Euronet Worldwide currently has $2.18 billion of debt and $1.32 billion of shareholder's equity on its balance sheet, and over the past four quarters, has averaged a debt-to-equity ratio of 1.8×. We think this is safe and raises no red flags. In general, we’re comfortable with any ratio below 3.5× for a financials business.
10. Key Takeaways from Euronet Worldwide’s Q4 Results
We struggled to find many positives in these results. Overall, this was a weaker quarter. The stock traded down 5.4% to $66.43 immediately after reporting.
11. Is Now The Time To Buy Euronet Worldwide?
Updated: February 12, 2026 at 11:51 PM EST
The latest quarterly earnings matters, sure, but we actually think longer-term fundamentals and valuation matter more. Investors should consider all these pieces before deciding whether or not to invest in Euronet Worldwide.
There are multiple reasons why we think Euronet Worldwide is an amazing business. For starters, its revenue growth was solid over the last five years.

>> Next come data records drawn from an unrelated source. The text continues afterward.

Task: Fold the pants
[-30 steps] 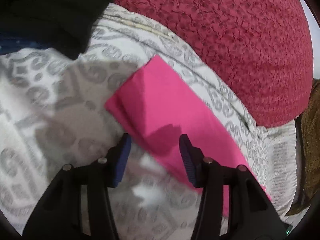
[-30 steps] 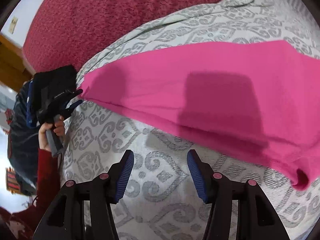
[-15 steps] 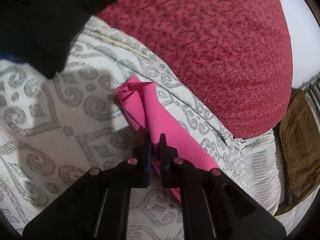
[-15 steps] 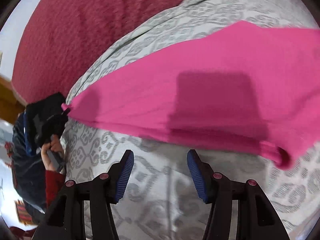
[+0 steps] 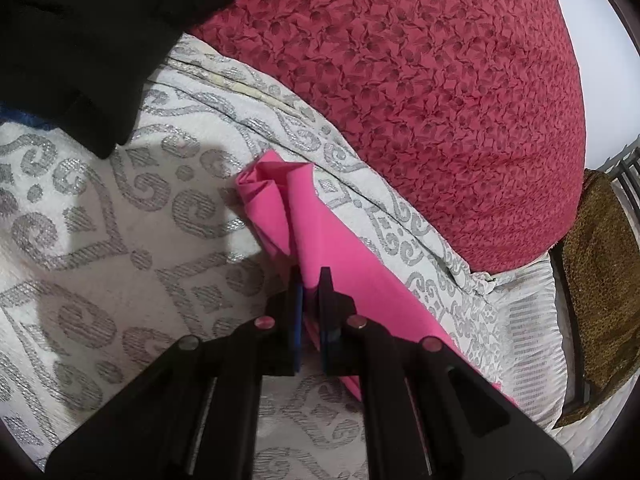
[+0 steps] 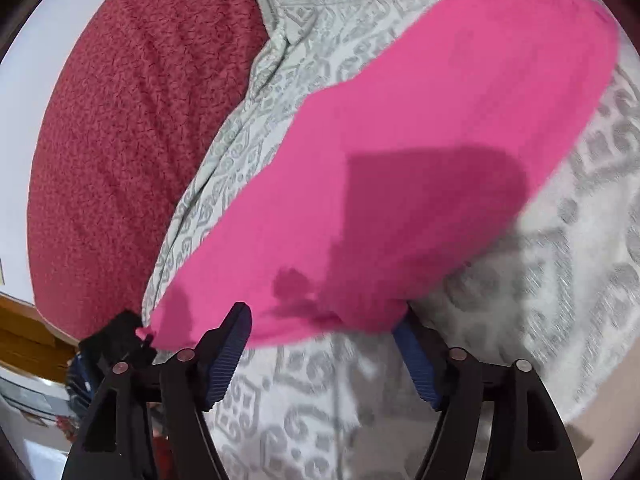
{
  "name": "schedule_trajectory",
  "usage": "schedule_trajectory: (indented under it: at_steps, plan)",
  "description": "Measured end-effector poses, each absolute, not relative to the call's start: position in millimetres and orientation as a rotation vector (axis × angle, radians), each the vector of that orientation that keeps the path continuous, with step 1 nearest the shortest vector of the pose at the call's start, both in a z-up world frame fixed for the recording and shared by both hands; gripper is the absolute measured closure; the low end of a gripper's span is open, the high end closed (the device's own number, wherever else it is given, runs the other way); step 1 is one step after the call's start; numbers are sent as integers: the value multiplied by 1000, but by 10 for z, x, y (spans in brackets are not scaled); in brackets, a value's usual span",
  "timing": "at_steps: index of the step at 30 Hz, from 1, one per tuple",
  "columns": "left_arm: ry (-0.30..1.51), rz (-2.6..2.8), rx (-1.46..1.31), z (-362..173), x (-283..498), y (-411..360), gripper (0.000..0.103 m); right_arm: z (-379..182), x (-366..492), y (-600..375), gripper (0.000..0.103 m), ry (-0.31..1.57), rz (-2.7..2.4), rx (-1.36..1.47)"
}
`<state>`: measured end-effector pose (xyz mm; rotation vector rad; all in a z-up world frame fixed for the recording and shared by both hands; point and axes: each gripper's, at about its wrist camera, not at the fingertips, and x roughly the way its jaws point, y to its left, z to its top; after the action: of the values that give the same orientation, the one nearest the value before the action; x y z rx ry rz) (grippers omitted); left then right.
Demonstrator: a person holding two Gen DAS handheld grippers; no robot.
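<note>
The pink pants (image 5: 316, 236) lie folded lengthwise on a white bedspread with grey scrolls. My left gripper (image 5: 310, 284) is shut on their bunched end, which stands up in folds past the fingertips. In the right wrist view the pants (image 6: 400, 168) stretch as a long band from lower left to upper right, with their near edge lifted. My right gripper (image 6: 326, 330) is open, its blue pads either side of that near edge, touching or just under it. The left gripper (image 6: 120, 340) shows small at the pants' far left end.
A large dark red cushion (image 5: 420, 80) lies along the back of the bedspread (image 5: 100, 248) and shows in the right wrist view (image 6: 132, 140) too. Black cloth (image 5: 80, 32) lies at the upper left. A brown patterned cloth (image 5: 604, 280) hangs at the right edge.
My left gripper closed on the end of the pants and bunched it. My right gripper moved forward to the pants' near edge; the band now runs diagonally in its view.
</note>
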<state>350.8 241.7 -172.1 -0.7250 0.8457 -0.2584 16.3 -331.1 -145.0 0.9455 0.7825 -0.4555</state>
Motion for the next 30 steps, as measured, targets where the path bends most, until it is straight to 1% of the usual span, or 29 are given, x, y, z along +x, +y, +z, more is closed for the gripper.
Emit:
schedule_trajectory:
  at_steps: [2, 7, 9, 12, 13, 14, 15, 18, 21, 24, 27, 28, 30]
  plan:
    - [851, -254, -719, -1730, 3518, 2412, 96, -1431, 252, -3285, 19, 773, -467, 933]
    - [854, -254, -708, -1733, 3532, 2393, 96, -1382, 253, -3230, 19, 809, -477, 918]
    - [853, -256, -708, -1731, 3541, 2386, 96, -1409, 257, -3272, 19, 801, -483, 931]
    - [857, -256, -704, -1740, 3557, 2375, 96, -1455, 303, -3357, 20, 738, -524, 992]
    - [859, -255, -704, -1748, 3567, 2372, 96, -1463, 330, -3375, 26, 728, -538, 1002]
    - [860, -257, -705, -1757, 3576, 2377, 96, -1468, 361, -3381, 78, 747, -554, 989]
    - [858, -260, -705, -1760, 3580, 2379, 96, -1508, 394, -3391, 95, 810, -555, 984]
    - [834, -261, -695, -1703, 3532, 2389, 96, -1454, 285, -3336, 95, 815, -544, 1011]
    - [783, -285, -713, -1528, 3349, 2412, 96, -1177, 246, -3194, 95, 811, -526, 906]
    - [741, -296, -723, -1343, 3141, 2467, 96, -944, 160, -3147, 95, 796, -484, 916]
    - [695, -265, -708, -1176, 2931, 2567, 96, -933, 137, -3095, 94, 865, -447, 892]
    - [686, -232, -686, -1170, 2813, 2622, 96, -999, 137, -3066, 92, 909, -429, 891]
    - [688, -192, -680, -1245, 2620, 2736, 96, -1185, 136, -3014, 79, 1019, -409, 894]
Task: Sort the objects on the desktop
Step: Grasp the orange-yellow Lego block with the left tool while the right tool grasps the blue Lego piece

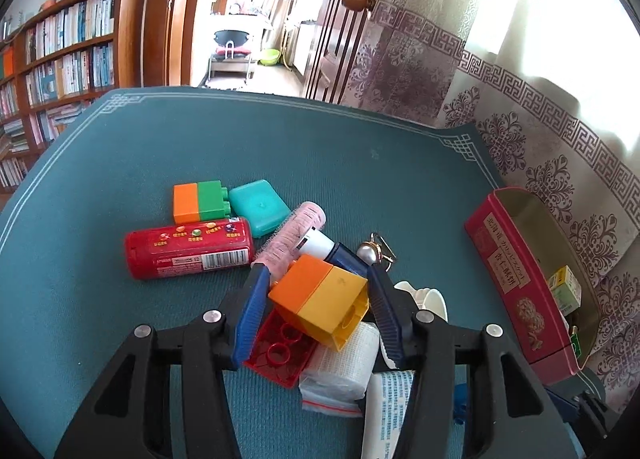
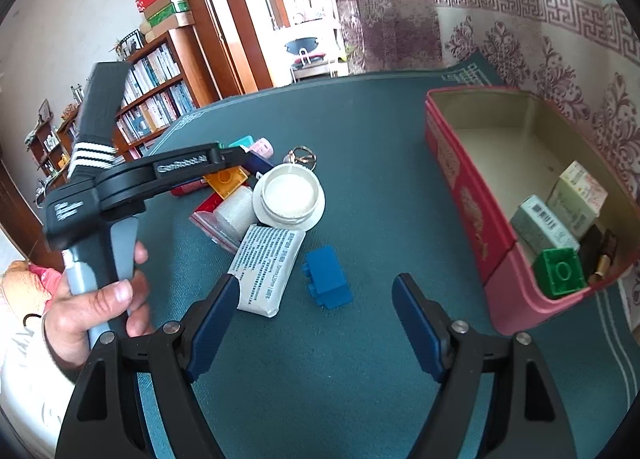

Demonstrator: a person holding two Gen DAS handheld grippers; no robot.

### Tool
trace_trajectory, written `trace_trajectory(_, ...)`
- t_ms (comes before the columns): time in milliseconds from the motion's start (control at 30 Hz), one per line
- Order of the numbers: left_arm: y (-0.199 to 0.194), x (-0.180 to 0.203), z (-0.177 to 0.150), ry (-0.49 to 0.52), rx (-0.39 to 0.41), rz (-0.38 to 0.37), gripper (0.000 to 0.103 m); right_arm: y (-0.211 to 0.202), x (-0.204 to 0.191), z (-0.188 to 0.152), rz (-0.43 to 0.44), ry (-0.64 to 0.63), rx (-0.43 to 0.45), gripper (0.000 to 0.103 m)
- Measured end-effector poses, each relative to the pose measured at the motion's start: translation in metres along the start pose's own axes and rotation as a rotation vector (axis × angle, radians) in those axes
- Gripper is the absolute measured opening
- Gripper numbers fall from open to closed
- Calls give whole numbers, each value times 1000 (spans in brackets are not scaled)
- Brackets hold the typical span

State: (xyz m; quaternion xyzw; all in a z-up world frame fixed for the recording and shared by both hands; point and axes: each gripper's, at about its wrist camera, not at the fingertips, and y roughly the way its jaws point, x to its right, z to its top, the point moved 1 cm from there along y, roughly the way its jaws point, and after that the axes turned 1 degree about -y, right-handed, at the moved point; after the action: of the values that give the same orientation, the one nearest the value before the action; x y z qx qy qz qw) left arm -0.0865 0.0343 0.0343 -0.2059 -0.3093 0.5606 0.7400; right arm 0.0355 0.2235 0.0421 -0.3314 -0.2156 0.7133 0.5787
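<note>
Orange-yellow block [image 1: 320,297] clamped in left tongs [image 1: 316,311], tilted, long axis crosswise | right tongs [image 2: 316,323] wide, empty

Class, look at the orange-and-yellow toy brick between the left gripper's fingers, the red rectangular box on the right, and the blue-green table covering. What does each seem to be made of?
Orange-and-yellow toy brick: moulded plastic, glossy, with crisp edges and a hollow underside. Red rectangular box: probably tin; thin walls, a rolled rim and a dull gold inside, though coated card is possible. Blue-green table covering: a soft matte mat, felt or leatherette, with printed pale border lines.

Bookshelf [image 1: 60,55], curtain [image 1: 520,107], doorway beyond
</note>
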Motion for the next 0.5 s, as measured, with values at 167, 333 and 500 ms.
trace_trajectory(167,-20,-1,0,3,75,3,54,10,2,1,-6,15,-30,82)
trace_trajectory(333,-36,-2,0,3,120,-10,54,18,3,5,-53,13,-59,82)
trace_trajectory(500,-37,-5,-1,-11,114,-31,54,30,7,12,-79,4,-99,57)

On top of that, its astounding EPS growth over the last five years shows its profits are trickling down to shareholders, and its expanding pre-tax profit margin shows the business has become more efficient.
Euronet Worldwide’s P/E ratio based on the next 12 months is 6.5x. Looking across the spectrum of financials businesses, Euronet Worldwide’s fundamentals shine bright. We like the stock at this bargain price.
Wall Street analysts have a consensus one-year price target of $92.14 on the company (compared to the current share price of $67.72), implying they see 36.1% upside in buying Euronet Worldwide in the short term.